Detection of NO levels in rabbit blood using [Ru(bpy)2(dabpy)]2+. Fluorescence count readings under λex = 450 nm and λem = 615 nm were taken using a spectrophotometer (SynergyMx Microplate Reader) from plasma samples from blood taken from New Zealand White rabbits in the presence of [Ru(bpy)2(dabpy)]2+ under different processing conditions and time points (Group A, B and C). (a) Comparison of mean fluorescence counts between plasma samples obtained from blood incubated with 50 µM [Ru(bpy)2(dabpy)]2+ and from blood added to the PBS vehicle control, without [Ru(bpy)2(dabpy)]2+ in the syringe at the time of collection. (b) Comparison of fluorescence counts between plasma from blood incubated with [Ru(bpy)2(dabpy)]2+ at the time of collection (T0) or plasma from blood to which [Ru(bpy)2(dabpy)]2+ was added after 20 minutes on ice and then centrifuged after a further 10 minutes (T30). (c) Comparison of fluorescence counts of plasma from blood to which [Ru(bpy)2(dabpy)]2+ was added at time of collection or to thawed plasma after snap-freezing. (d) Comparison of fluorescence counts between 1 and 2 freeze-thaw cycles in plasma from blood incubated with [Ru(bpy)2(dabpy)]2+ at the time of collection to demonstrate the stability of [Ru(bpy)2(T-bpy)]2+ during plasma sample processing. (e) Demonstration of the presence of active [Ru(bpy)2(dabpy)]2+ in plasma after a freeze-thaw cycle by adding NOC13 to thawed plasma. (f) The control experiments in the presence of [Ru(bpy)2(dabpy)]2+ with or without cPTIO, a NO scavenger added to blood at the time of collection, snap-frozen, thawed and plasma read under λex = 450 nm and λem = 615 nm.

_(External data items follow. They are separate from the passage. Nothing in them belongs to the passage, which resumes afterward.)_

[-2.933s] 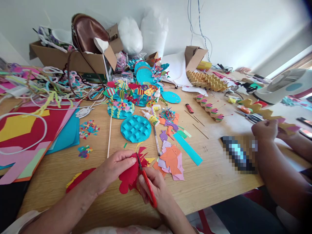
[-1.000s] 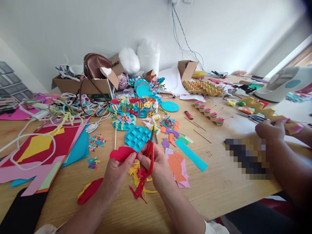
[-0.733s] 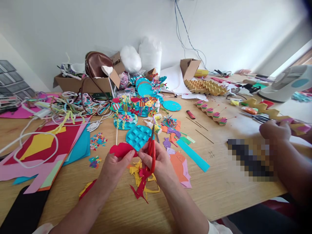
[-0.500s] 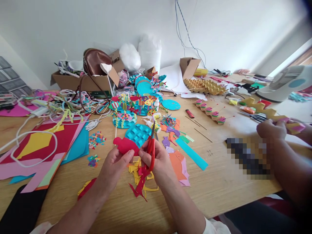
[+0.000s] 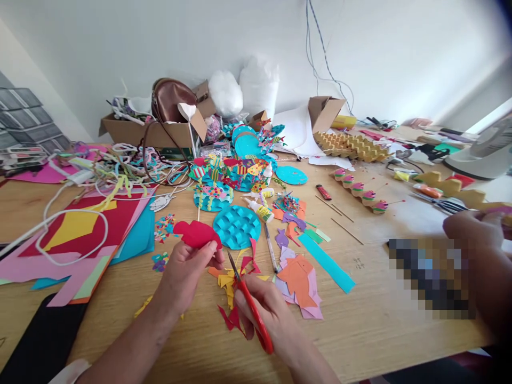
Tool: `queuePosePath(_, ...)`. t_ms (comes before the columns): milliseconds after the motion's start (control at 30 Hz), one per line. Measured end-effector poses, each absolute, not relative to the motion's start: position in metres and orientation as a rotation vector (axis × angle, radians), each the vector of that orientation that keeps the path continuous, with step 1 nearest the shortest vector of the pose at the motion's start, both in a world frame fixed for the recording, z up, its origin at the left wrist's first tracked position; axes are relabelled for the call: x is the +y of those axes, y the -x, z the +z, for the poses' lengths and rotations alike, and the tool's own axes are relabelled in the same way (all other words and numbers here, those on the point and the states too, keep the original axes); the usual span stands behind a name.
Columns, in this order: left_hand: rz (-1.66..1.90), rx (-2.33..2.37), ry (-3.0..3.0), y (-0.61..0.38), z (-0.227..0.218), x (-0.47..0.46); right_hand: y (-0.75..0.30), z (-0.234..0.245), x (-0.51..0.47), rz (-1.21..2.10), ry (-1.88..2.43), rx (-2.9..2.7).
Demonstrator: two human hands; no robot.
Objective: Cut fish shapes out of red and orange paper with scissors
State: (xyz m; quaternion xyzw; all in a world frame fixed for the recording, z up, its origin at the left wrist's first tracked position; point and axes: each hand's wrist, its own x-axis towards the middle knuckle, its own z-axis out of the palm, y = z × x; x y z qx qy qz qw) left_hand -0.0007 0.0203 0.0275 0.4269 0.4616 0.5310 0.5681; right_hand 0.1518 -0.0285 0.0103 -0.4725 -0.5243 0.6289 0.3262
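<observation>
Between the thumb and fingers of my left hand (image 5: 191, 272) is a red paper cutout (image 5: 196, 234), its outline like a fish. My right hand (image 5: 266, 306) grips red-handled scissors (image 5: 256, 314), whose blades point up and left, just apart from the cutout. Below the blades lie yellow paper scraps (image 5: 227, 287) and red paper scraps (image 5: 232, 318). A blue disc with a raised scale pattern (image 5: 237, 228) lies beyond my hands. Orange fish-shaped paper (image 5: 299, 278) rests on purple and pink pieces to the right. My left forearm partly covers more yellow paper.
Coloured paper sheets (image 5: 80, 234) and a black phone-like slab (image 5: 44, 341) lie at left. A pen (image 5: 271, 248), glue bottles (image 5: 262, 209) and a blue strip (image 5: 328, 264) are at centre right. A co-worker's hand (image 5: 474, 229) holds egg-carton card at far right.
My right hand and the scissors have dropped away from the red cutout, toward me. A red scrap has come off onto the pile. My left hand still holds the cutout; the view has turned left.
</observation>
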Motion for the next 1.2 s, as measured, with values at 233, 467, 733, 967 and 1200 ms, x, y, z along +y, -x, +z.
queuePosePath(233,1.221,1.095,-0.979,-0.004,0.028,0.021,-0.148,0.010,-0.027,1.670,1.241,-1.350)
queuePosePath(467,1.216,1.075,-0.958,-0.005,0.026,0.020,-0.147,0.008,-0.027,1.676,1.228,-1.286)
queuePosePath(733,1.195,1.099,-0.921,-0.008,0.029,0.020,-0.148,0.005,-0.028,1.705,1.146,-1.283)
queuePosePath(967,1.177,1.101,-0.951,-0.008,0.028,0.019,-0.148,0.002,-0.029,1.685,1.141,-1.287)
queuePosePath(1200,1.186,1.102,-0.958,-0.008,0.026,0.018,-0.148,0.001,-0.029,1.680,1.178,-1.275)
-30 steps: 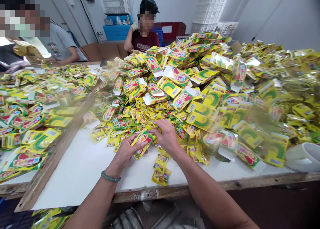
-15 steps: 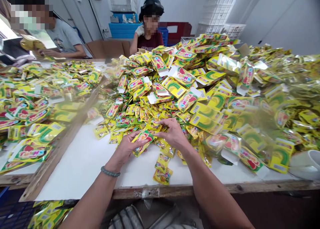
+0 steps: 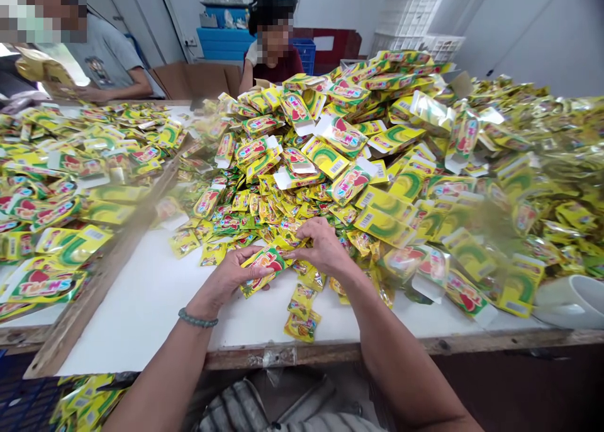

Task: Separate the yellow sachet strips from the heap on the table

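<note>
My left hand (image 3: 230, 277) grips a small yellow-and-green cardboard box (image 3: 263, 270) with red fruit and bold lettering on its face, thumb across the front. At the box's right end are the bent, closed fingers of my right hand (image 3: 319, 248); whatever is between the fingertips is too small to make out. Just beyond both hands spreads a heap of small yellow foil sachets (image 3: 257, 209). Several loose sachets (image 3: 302, 325) lie on the white tabletop (image 3: 155, 293) below my right hand.
Many similar boxes (image 3: 325, 158), several with flaps open, are piled behind and to the right. A wooden strip (image 3: 108, 256) divides the table; more boxes lie left of it. A white bowl (image 3: 573, 301) stands at the right edge. Two people are across the table.
The view has shifted slightly, so the table and my hands appear a little farther left. The box remains in my left hand, with my right fingers still at its end.
</note>
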### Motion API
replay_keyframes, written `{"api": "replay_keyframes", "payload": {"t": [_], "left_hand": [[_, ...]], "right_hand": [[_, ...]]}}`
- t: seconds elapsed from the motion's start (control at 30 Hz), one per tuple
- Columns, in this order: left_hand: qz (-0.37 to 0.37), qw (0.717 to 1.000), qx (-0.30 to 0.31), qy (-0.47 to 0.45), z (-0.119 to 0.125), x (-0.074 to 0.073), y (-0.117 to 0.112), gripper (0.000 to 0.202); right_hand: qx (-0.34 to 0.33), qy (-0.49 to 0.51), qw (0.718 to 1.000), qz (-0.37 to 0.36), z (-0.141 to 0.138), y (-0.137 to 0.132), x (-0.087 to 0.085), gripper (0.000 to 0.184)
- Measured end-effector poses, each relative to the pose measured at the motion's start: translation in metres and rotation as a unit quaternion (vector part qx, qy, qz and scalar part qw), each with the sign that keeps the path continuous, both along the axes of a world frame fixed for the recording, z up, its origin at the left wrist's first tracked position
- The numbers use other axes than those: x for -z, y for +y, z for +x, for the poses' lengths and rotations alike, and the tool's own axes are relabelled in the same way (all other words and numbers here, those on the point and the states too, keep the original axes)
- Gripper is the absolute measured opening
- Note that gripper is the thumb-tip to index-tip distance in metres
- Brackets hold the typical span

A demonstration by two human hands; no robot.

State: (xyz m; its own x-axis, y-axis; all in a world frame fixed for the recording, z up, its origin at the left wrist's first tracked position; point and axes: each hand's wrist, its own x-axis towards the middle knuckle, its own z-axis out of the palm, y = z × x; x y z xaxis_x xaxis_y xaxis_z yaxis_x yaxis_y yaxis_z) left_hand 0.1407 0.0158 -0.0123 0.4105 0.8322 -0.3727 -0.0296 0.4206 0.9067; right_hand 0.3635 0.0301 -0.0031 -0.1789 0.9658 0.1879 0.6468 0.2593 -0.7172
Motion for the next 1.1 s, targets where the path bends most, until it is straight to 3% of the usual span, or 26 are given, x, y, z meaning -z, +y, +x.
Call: {"api": "replay_keyframes", "payload": {"t": [0.3, 0.43, 0.6, 0.83, 1.1], "left_hand": [[0.07, 0.993, -0.071, 0.058, 0.006, 0.006, 0.003, 0.053], [0.111, 0.987, -0.084, 0.084, 0.006, 0.004, 0.003, 0.05], [0.102, 0.987, -0.099, 0.079, 0.007, 0.008, 0.001, 0.055], [0.102, 0.99, -0.082, 0.053, 0.009, 0.007, 0.0, 0.049], [0.094, 0.993, -0.066, 0.013, 0.0, 0.01, 0.0, 0.048]], "right_hand": [[0.036, 0.027, 0.997, 0.059, -0.008, -0.002, 0.0, 0.013], [0.018, 0.025, 0.996, 0.084, -0.014, -0.004, 0.0, 0.003], [0.025, 0.036, 0.998, 0.055, -0.024, -0.01, 0.0, 0.004], [0.04, 0.11, 0.992, -0.044, -0.019, -0.005, 0.0, 0.008], [-0.069, 0.028, 0.995, -0.06, -0.041, -0.022, -0.01, 0.031]]}}
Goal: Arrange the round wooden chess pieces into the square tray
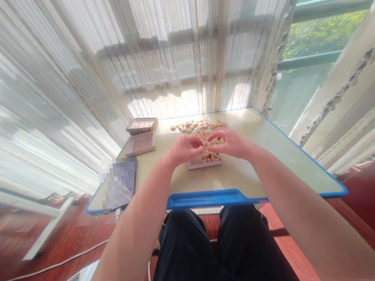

All bar graphs represent the calculated mean ± s.d. in each group and the symbols represent the mean fluorescence from 2–4 replicates from each rabbit. The p-values derived from a paired t-test between the relevant groups (n = 4–5 rabbits). For further clarification of methods and sample processing, please refer to the schemes in Figs S16 (for a, c and e), S17 (for b and d) and S18 (for f) included under Supplementary Section 4.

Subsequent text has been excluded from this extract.